Berlin (dts Nachrichtenagentur) – Der Vorsitzende der CDU/CSU-Fraktion im Deutschen Bundestag, Ralph Brinkhaus, hat die sogenannten Novemberhilfen verteidigt. "Jetzt müssen wir mal uns die Branchen anschauen. Das sind Gastwirte, das sind Hoteliers und das sind viele andere. Die hatten dafür natürlich auch viele Monate eine ganz schwere Situation, die hatten wenig bis gar nichts gehabt und insofern war es auch gerechtfertigt, für den November mit 75 Prozent heranzugehen", sagte Brinkhaus dem ARD-Hauptstadtbüro im "Bericht aus Berlin".

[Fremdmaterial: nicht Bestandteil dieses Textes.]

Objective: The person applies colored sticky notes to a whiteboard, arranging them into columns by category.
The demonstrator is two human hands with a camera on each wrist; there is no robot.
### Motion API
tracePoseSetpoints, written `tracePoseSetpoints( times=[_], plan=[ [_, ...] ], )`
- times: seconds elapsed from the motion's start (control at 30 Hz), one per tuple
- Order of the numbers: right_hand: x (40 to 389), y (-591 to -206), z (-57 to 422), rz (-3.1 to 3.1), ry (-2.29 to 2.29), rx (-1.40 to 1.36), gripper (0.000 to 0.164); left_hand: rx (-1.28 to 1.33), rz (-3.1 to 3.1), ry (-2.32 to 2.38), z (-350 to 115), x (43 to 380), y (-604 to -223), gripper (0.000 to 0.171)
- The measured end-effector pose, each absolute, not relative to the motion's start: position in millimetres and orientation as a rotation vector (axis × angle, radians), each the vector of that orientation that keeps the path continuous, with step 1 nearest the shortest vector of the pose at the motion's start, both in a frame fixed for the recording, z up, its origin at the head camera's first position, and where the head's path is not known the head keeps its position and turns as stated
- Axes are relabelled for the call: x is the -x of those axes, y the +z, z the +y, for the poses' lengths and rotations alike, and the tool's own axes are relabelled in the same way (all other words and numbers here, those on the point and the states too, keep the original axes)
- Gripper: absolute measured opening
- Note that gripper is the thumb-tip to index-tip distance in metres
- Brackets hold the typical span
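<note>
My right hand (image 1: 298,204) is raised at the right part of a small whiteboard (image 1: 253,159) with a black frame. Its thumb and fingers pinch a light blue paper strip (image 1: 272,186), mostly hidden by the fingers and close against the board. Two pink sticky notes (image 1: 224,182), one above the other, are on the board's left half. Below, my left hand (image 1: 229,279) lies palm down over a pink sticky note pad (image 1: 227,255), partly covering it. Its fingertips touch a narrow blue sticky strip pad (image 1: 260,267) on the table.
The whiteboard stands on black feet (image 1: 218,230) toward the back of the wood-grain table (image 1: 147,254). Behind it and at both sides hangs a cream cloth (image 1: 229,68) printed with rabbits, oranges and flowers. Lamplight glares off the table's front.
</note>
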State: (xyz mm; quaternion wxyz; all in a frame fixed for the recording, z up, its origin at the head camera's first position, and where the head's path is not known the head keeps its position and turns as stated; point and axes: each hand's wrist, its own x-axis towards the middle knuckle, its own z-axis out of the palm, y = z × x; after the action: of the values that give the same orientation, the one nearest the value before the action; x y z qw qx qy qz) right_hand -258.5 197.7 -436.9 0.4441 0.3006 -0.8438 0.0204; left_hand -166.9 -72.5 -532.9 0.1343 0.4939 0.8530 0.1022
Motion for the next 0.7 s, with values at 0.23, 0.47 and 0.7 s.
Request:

Brinkhaus forderte die Bundesregierung allerdings auf, die Hilfen für künftige Monate noch einmal zielgenauer zuzuschneiden. "Das kann natürlich nicht so bleiben und das muss neu zugeschnitten werden und das ist auch unsere Aufforderung an Olaf Scholz und Peter Altmaier, das ganz schnell so zuzuschneiden, dass niemand mehr Geld bekommt, als er verliert", sagte Brinkhaus dazu. Der Unions-Fraktionschef erneuerte seine Forderung, die Bundesländer stärker in die Krisenfinanzierung einzubeziehen. "Natürlich haben auch die Länder Lasten getragen, aber das ist aus der Balance geraten und wenn es jetzt um die Weiterzahlung von Hilfen geht, im Januar und in den Februar hinein, dann erwarten wir, dass die Länder sich an diesen Hilfen beteiligen. Der Bund übernimmt hohe Lasten im Sozialbereich. Der Bund übernimmt hohe Lasten in der Krankenhausfinanzierung und in vielen anderen Bereichen. Und wir setzen da jetzt auf die Solidarität der Länder und ich bin auch optimistisch, dass wir da zusammen etwas hinbekommen werden", so Brinkhaus. "Das Geld muss aufgewandt werden um ganz schnell aus der Pandemie herauszukommen, um denjenigen zu helfen, die überbrücken müssen und das muss bereitgestellt werden und ich glaube, das kriegen wir auch zusammen hin", sagte er.